Lorsqu’un nez ne respecte pas les proportions du nombre d’or

Même si, de manière générale, la nature est bien faite, il arrive fréquemment que le visage ne respecte pas ces règles relatives au nombre d’or. Les disgrâces du nez sont très variées mais sont regroupées en quatre grandes catégories. Le manque de proportion peut concerner quatre angles différents :

 

– L’angle nasofrontal, c’est-à-dire celui formé par le croisement de l’arête du nez et du front. Lorsque cet angle est inférieur à 115° pour les femmes et 130° pour les hommes, il donne naissance à un nez trop court. S’il est supérieur à 130° chez les femmes et 150° chez les hommes, il donne un nez trop long.

– L’angle nasofacial, formé par la ligne du menton et celle de l’arête du nez. Il doit être compris entre 30° et 40°, pour les hommes comme pour les femmes.

– L’angle nasolabial, dessiné par la ligne au-dessus des lèvres et celle au-dessous du nez. Idéalement, il doit être plutôt fermé pour les hommes, entre 90° et 100°, et plus ouvert pour les femmes, entre 110° et 120°.

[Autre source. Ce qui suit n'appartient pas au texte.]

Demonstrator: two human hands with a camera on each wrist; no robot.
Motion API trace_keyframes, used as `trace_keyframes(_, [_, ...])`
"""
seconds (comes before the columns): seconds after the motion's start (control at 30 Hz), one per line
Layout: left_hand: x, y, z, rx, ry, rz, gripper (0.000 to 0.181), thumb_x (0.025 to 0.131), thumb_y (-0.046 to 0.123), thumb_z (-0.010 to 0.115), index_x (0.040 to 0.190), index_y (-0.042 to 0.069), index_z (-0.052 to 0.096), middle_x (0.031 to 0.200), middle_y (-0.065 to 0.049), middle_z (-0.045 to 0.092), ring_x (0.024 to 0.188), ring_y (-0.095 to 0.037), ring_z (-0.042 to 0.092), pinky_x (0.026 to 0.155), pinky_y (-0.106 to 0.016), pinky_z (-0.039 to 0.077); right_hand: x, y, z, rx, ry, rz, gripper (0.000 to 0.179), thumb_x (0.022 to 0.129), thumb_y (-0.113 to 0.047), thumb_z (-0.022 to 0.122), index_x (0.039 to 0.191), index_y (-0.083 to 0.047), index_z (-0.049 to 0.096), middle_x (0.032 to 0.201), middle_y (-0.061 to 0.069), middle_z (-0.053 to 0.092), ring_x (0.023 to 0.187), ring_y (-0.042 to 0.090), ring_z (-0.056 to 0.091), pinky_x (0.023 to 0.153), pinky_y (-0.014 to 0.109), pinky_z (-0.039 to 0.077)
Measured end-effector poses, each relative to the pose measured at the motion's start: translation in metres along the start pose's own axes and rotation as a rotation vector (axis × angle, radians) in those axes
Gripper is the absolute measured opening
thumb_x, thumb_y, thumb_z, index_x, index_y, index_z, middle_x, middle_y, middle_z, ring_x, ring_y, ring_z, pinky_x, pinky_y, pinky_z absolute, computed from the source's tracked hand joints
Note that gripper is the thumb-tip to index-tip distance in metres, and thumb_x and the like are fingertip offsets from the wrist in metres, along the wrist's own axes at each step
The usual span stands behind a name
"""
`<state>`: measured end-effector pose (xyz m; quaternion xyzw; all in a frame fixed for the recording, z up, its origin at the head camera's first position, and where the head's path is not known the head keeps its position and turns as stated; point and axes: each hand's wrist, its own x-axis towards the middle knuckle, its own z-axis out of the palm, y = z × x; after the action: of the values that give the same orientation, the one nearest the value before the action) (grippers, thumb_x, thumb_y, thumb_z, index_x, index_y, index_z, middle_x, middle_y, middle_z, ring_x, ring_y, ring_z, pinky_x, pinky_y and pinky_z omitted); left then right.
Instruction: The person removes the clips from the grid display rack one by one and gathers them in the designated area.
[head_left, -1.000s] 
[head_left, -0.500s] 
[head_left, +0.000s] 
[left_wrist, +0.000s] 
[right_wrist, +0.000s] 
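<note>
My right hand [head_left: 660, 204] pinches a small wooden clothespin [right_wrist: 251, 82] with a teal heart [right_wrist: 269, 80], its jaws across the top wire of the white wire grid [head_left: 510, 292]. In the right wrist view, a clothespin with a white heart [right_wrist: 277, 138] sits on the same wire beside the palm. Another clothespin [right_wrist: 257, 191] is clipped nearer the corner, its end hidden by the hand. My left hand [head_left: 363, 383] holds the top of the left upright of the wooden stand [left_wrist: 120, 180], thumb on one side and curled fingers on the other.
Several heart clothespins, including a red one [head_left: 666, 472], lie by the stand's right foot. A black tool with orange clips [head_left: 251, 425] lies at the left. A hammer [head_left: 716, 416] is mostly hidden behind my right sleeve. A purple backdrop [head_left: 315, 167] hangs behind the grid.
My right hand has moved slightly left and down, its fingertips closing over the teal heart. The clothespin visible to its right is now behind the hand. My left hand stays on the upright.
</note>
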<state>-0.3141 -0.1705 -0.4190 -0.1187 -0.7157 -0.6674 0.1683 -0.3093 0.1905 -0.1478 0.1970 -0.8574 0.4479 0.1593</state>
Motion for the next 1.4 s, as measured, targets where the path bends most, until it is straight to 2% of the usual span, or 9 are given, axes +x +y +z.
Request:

– L’angle cervico-mentonnier, formé par l’axe partant du front au menton et celui du dessous du menton. Ces deux lignes doivent normalement être perpendiculaires.

 

À cela s’ajoute également d’autres difformités nasales, au niveau du dessus du nez, pouvant former une bosse, lorsque la pointe du nez est trop charnue ou trop fine, ou lorsque le nez est trop long. De même, avec l’âge et le vieillissement de la peau, certaines parties du nez peuvent devenir plus pendantes ou se rétracter, sous l’effet d’un cartilage contracté. Dans tous les cas, la rhinoplastie repose sur une étude approfondie et individuelle. Mais l’opération n’est jamais faite au hasard, au gré des envies artistiques du praticien. La rhinoplastie est une science mesurée qui respecte des proportions idéales définies depuis maintenant plusieurs siècles.